### TASK OBJECTIVE
In the listing below, pick out lines with "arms".

### DATA EXTRACT
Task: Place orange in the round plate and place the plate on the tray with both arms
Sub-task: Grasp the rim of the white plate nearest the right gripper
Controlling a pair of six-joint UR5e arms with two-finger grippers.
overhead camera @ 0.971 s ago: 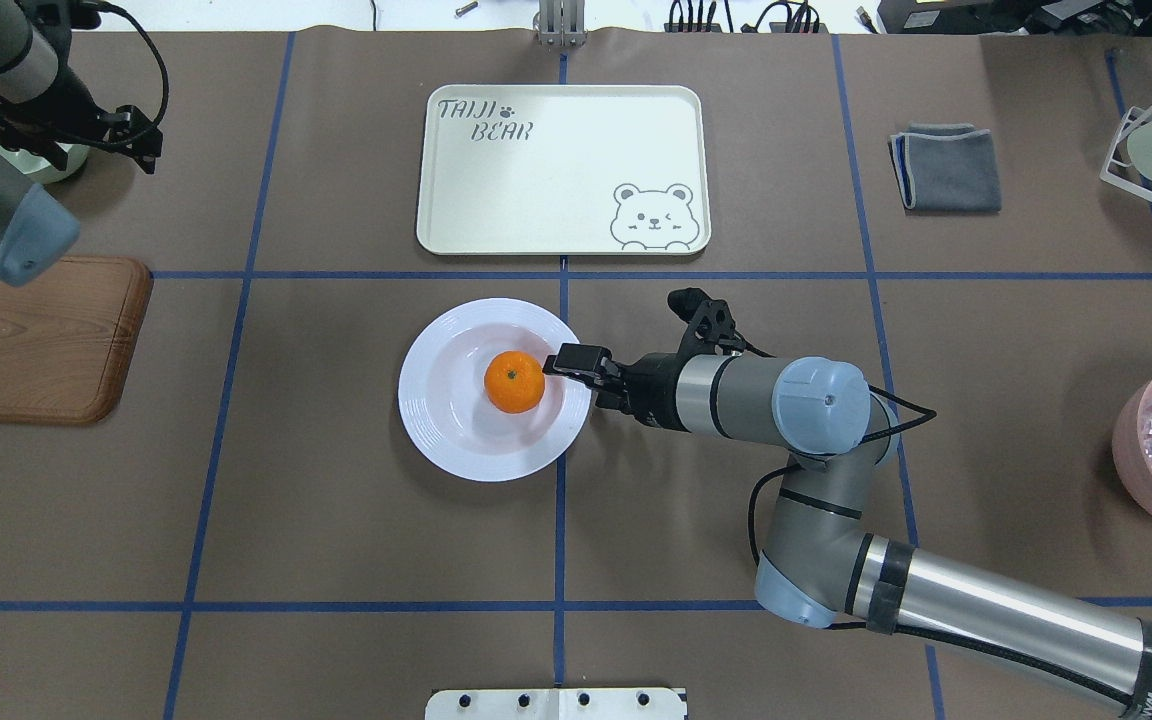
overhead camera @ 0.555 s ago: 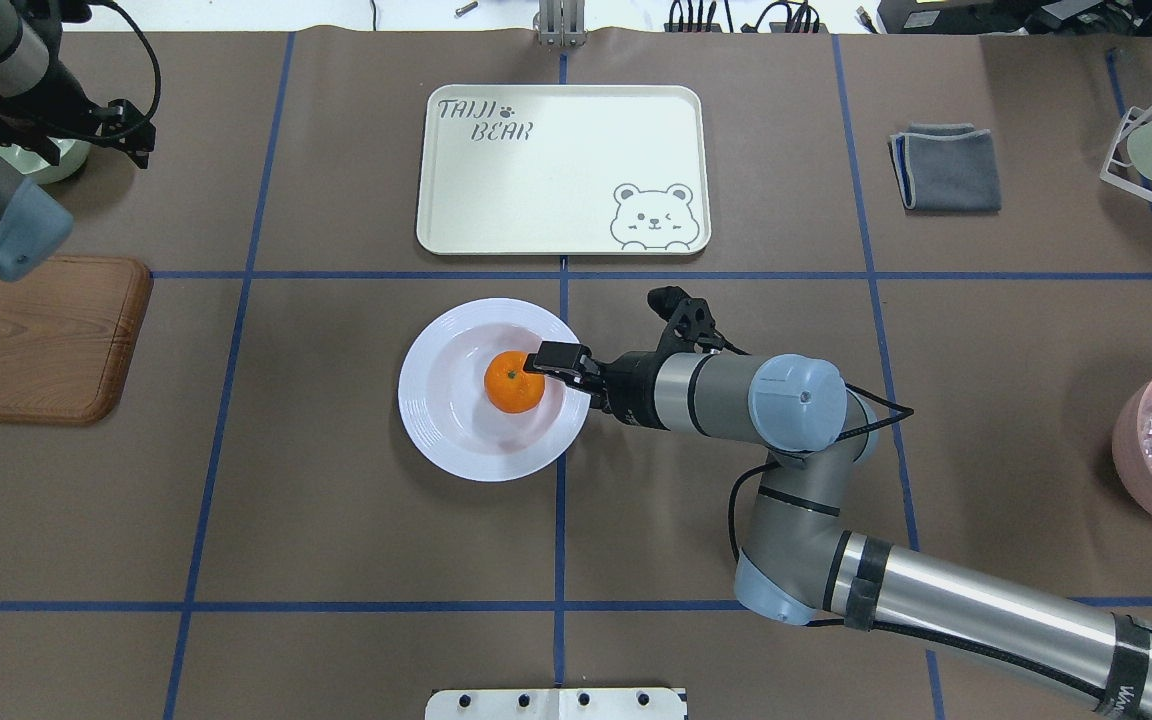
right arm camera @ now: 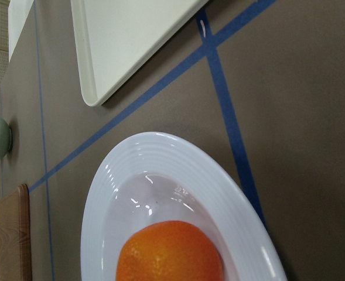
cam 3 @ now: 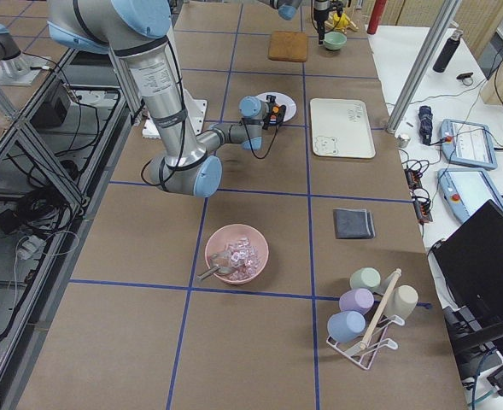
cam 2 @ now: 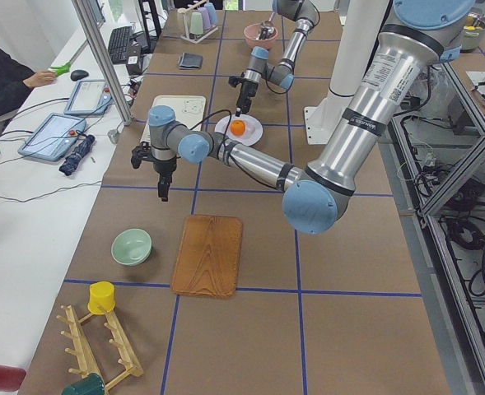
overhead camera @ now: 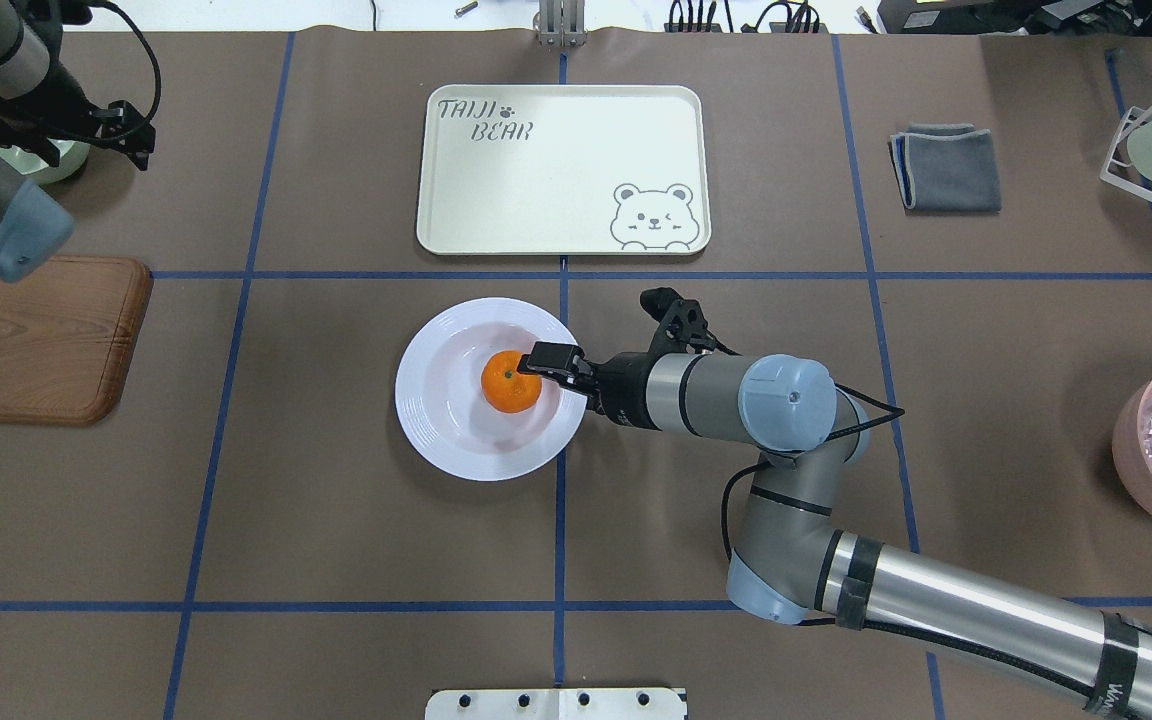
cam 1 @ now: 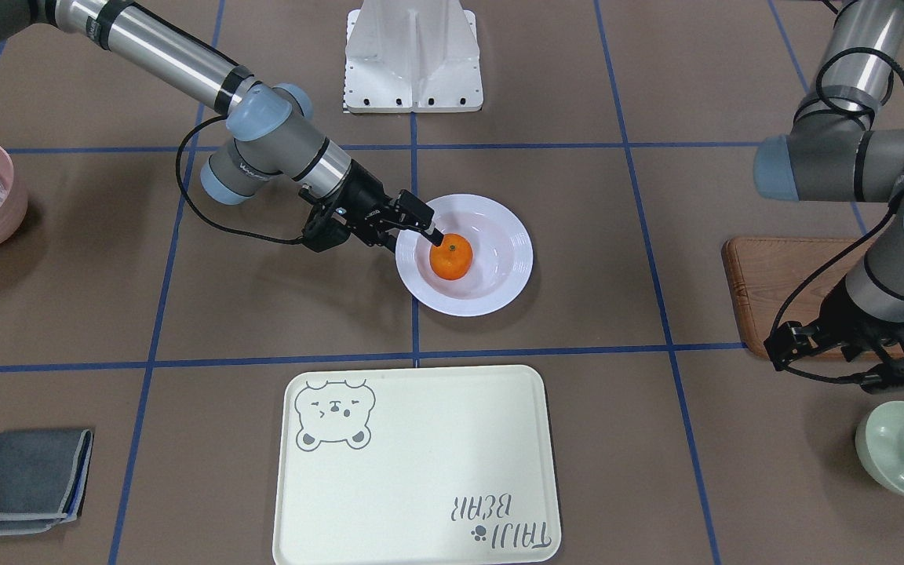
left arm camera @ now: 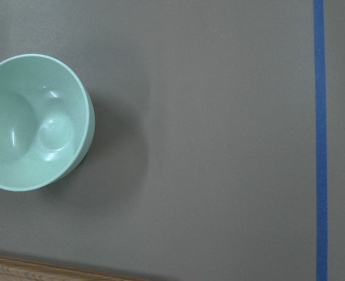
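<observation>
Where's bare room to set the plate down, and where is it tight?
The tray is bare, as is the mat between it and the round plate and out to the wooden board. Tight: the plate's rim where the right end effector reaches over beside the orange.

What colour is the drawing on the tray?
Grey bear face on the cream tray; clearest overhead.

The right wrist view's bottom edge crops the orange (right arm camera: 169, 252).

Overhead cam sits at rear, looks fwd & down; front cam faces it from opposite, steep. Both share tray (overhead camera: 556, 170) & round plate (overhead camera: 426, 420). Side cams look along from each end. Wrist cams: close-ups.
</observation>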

### RESULT OF THE EXERCISE
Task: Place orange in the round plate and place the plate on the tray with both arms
Controlling a pair of six-joint UR5e arms with two-finger grippers.

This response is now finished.